ACTION ITEM:
Within the records below is a range that opens at the line with "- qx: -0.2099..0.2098" and closes at the line with "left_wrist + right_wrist". Return that range word for word, both ends included, and only that range.

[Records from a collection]

........

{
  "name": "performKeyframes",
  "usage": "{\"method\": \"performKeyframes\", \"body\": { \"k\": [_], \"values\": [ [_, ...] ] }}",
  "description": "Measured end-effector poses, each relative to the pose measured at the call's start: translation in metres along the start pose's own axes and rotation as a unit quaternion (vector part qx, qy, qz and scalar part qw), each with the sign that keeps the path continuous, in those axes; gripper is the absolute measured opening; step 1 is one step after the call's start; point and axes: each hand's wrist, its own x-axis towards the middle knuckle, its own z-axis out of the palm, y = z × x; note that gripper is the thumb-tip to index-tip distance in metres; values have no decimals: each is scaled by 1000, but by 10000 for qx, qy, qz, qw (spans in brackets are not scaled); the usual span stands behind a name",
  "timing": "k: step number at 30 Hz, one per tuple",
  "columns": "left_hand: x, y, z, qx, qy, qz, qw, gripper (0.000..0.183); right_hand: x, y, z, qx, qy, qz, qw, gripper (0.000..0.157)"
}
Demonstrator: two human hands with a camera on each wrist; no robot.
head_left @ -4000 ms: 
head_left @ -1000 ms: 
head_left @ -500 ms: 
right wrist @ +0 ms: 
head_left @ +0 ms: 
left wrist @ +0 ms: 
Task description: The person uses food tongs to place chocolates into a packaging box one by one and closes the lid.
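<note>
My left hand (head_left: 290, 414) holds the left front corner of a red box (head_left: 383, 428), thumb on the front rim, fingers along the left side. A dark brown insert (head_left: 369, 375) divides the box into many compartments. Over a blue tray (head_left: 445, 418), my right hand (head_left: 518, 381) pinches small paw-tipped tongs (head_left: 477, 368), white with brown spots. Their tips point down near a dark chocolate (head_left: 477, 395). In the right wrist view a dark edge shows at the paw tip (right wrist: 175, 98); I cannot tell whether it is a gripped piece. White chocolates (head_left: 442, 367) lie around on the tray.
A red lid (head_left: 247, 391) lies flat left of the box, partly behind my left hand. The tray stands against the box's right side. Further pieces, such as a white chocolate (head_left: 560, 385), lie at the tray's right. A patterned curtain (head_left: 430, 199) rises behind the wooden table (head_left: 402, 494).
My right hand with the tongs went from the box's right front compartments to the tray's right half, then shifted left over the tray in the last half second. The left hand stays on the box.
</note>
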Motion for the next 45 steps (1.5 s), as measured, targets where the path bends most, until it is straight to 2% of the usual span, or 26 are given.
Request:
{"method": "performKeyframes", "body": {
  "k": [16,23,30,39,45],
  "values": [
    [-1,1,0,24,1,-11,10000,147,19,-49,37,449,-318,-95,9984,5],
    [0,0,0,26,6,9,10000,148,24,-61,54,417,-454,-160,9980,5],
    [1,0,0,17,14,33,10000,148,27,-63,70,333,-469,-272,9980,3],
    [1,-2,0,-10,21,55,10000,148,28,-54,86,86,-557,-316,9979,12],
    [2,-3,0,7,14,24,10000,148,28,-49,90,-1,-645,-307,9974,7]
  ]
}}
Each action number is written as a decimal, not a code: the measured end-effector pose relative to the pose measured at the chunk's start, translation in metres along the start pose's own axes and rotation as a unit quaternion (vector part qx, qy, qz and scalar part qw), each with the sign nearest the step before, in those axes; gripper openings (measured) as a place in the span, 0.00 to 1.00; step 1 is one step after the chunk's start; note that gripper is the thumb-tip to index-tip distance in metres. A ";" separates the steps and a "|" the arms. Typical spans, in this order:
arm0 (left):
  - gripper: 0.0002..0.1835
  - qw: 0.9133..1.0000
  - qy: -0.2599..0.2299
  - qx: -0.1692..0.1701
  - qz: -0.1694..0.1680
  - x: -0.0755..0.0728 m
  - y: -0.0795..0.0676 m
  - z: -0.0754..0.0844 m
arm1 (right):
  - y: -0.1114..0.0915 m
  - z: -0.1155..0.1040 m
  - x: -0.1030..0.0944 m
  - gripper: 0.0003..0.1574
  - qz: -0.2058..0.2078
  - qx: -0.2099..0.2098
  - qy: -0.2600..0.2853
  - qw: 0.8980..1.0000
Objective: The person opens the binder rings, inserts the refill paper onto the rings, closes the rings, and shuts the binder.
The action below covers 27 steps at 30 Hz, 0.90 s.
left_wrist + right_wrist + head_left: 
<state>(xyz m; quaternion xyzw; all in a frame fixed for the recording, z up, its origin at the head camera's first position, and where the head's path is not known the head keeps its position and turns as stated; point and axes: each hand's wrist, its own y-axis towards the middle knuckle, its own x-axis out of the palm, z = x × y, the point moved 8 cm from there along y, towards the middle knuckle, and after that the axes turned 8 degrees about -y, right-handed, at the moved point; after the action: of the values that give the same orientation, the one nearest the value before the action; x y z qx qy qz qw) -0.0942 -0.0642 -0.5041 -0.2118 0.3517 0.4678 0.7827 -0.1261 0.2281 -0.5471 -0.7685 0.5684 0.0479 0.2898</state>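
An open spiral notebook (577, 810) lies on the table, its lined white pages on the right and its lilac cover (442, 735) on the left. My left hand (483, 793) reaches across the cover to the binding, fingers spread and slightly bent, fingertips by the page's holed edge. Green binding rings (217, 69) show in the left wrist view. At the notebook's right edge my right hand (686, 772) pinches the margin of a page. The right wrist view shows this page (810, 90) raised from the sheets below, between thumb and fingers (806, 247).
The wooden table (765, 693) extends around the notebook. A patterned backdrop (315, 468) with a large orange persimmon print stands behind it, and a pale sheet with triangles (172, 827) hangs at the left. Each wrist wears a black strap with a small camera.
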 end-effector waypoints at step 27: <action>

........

YOUR RESPONSE:
  - qx: -0.2099..0.2098
  - qy: -0.2600..0.2853
  - qw: 0.8980..1.0000
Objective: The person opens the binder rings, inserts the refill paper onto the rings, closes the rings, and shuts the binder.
The action below covers 27 steps at 30 Hz, 0.90 s.
left_wrist + right_wrist + head_left: 

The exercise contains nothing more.